Download or read book Unfinished Business written by Open Society Justice Initiative and published by . This book was released on 2015 with total page 9 pages. Available in PDF, EPUB and Kindle. Book excerpt:

Book The Commission Against Impunity in Guatemala

Download or read book The Commission Against Impunity in Guatemala written by Alice Zago and published by . This book was released on 2013 with total page 32 pages. Available in PDF, EPUB and Kindle. Book excerpt:

Book Paper Cadavers

    Book Details:
  • Author : Kirsten Weld
  • Publisher : Duke University Press
  • Release : 2014-03-21
  • ISBN : 082237658X
  • Pages : 386 pages

Download or read book Paper Cadavers written by Kirsten Weld and published by Duke University Press. This book was released on 2014-03-21 with total page 386 pages. Available in PDF, EPUB and Kindle. Book excerpt: In Paper Cadavers, an inside account of the astonishing discovery and rescue of Guatemala's secret police archives, Kirsten Weld probes the politics of memory, the wages of the Cold War, and the stakes of historical knowledge production. After Guatemala's bloody thirty-six years of civil war (1960–1996), silence and impunity reigned.

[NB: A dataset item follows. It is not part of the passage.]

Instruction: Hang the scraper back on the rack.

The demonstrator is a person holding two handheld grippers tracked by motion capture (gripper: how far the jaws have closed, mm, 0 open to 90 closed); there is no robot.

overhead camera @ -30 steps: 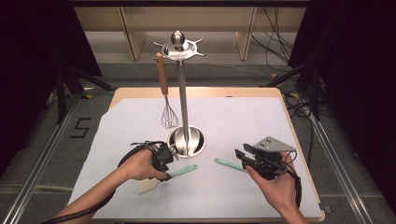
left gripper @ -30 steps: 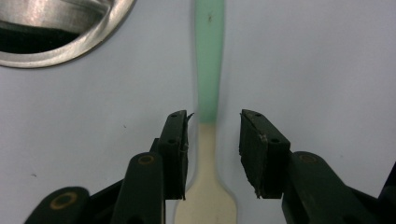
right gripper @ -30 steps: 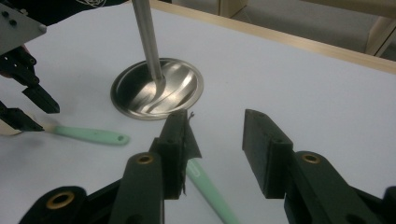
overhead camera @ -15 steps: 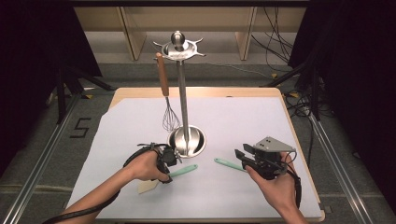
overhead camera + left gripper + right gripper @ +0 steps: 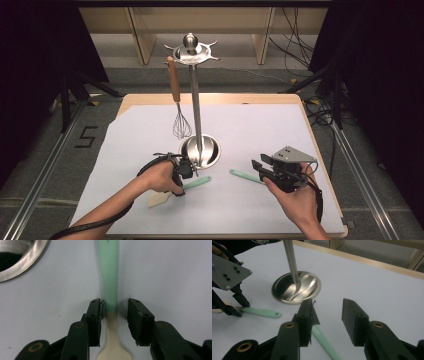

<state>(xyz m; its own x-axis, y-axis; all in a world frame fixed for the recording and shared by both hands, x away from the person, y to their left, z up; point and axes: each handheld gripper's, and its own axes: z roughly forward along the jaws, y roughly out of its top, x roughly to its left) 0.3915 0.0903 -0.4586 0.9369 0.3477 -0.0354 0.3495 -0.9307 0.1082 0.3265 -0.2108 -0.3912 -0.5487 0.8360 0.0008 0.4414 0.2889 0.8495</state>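
Spatula lies flat on the white sheet near the rack base, under left gripper. Left gripper view: jaws straddle its green handle, one pad touching, small gap at the other. Right gripper view: right gripper jaws apart, second green handle below.

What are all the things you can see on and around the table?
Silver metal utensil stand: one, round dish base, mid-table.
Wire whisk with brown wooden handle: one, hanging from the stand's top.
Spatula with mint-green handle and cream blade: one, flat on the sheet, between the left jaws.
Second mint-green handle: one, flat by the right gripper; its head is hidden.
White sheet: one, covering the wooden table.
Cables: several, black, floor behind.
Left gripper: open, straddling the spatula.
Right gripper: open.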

That is, until 2005, when human rights investigators stumbled on the archives of the country's National Police, which, at 75 million pages, proved to be the largest trove of secret state records ever found in Latin America. The unearthing of the archives renewed fierce debates about history, memory, and justice. In Paper Cadavers, Weld explores Guatemala's struggles to manage this avalanche of evidence of past war crimes, providing a firsthand look at how postwar justice activists worked to reconfigure terror archives into implements of social change. Tracing the history of the police files as they were transformed from weapons of counterinsurgency into tools for post-conflict reckoning, Weld sheds light on the country's fraught transition from war to an uneasy peace, reflecting on how societies forget and remember political violence.

Book Central America Regional Security Initiative

Download or read book Central America Regional Security Initiative written by PeterJ. Meyer and published by . This book was released on 2011-06-10 with total page 39 pages. Available in PDF, EPUB and Kindle. Book excerpt: Central America faces significant security challenges. Criminal threats, fragile political and judicial systems, and social hardships such as poverty and unemployment contribute to widespread insecurity in the region. Consequently, improving security conditions in these countries is a difficult, multifaceted endeavor. Because U.S. drug demand contributes to regional security challenges and the consequences of citizen insecurity in Central America are potentially far-reaching, the U.S. is collaborating with countries in the region to implement and refine security efforts. Contents of this report: (1) Introduction; (2) Background: Scope of the Problem: Underlying Societal Conditions; Structural Weaknesses in Governance; Criminal Threats; (3) Efforts within Central America; (4) U.S. Policy: Background on Assistance to Central America; Central America Regional Security Initiative; (5) Additional Issues for Congressional Consideration: Funding Issues; Human Rights Concerns; Relation to Other U.S. Government Policies; (6) Outlook. Figures and tables. This is a print on demand report.